Он захохотал и тотчас погасил смех, опрокинув в зубастую пасть рюмку водки.
— Ну, я не дурак! Ушёл в город. Мотался, мотался — никакого проку, ни покоя. Опять в монастырь, а уж трудно стало — в деревне надорвался, в городе избаловался, сердце у меня болит ещё с той поры, как били меня. Тут и подвернись мне старец-богомол, не этот, другой. Жулик был и великий бабник. Я и присосался к нему. Проповедовал он — ах ты, мать честная! — больно речист, собака, бывало, до слёз обцарапает словами. Всё разоблачал, всю жизнь, и никого не боялся. А в своей компании смеётся: язык, говорит, способней рук кормит, знай, бей об угол, не твой колокол!
— Сам-от не веровал, что ли? — тихо спросил Кожемякин.
— Пёс его знает. Нет, в бога он, пожалуй, веровал, а вот людей — не признавал. Замотал он меня — то адовыми муками стращает, то сам в ад гонит и себя и всех; пьянство, и смехи, и распутство, и страшенный слёзный вопль — всё у него в хороводе. Потом пареной калины объелся, подох в одночасье. Ну, подох он, я другого искать — и нашёл: сидит на Ветлуге в глухой деревеньке, бормочет. Прислушался, вижу — мне годится! Что же, говорю, дедушка, нашёл ты клад, истинное слово, а от людей прячешь, али это не грех?
Савка страшно выкатил глаза и, сверкая зубами, закачал тяжёлой головой.
— Я в этих делах наблошнился до большой тонкости. Он мне — стар-де я, мне не учить, а помирать надо. Не-ет, брат, врёшь! Ну, обратал я его и вожу вот, старого пса, — я эти штуки наскрозь проник!
Откуда-то, точно с потолка свалился, к столу подошёл кривой Тиунов и попросил:
— Позвольте — разделить компанию?
А воткнувшись в стул, точно гвоздь, закричал:
— Вася, графинчик!
— Так, значит, проповедуя — не верует? — ласково спросил он, сверля лицо Кожемякина острым тёмным глазом. — Ни в чох, ни в сон, ни в птичий грай?

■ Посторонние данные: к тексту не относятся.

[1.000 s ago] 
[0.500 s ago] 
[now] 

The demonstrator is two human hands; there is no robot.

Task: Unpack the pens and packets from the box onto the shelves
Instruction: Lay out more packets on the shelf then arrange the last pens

Этаких многонько видал я!
Комната качалась, стены колебались, точно паруса, а сзади Кожемякина журчал знакомый голос:
— «Ну, теперь, бесчеловечный любви моей тиран, наполняй своим воплем сей густой лес…»
— Эка подлая! — воскликнул тихий Вася, а знакомый голос продолжал:
— «И когда ты из доброй воли любить меня не хочешь, то я принужу тебя к тому с ругательством твоей чести…»
Кожемякин обернулся, держась за стол, — сзади него, за другим столом сидели Вася с Максимом, почти касаясь головами друг друга, и Максим читал, как дьячок над покойником.
«Отчего это я как будто всех людей знаю и всё, что скажут, — знаю?» — внезапно подумал Кожемякин.
Савка хрипло смеялся, говоря:
— Он — снохач, распутник, мироед знаменитый по своему месту…
— Во-от! — пронзительно кричал Тиунов. — Натрещат, накрутят людских кишок на шею, а придёт конец жизни — испугаются и хотят бога обмануть!
— Вер-рно! Как звать?
— Яков Захаров…
— Пей за правду!
Савка матерно ругался, а Тиунов всё точил едкие слова:
— Представляются перед богом, будто ошиблись в мыслях, оберегая душеньку чистой для него…
Большая голова Савки бессильно поникла, красные пальцы ползали по столу, опрокидывая чашки и рюмки, он густо смеялся, чмокал и бормотал:
— Так…
— Вот ты много видел, — звенел памятный голос кривого. — А как надо жить с достойным человеку пристрастием, ну?
— Всё равно! — крикнул Савка, стукнув ладонью по столу, и захохотал.
Его смех отрезвил Кожемякина; привстав со стула, он сказал:
— Ну, я пошёл…
— Нет, всё-таки? — спрашивал Тиунов.
— Всё равно! Кожемякин — стой…
— Вы думаете — дураками легче жить?
— Верно! Дураками…
— Никогда! Дурак не горит, не греет, глупые люди та же глина — в ненастье за ноги держит, в добрую погоду — неродима!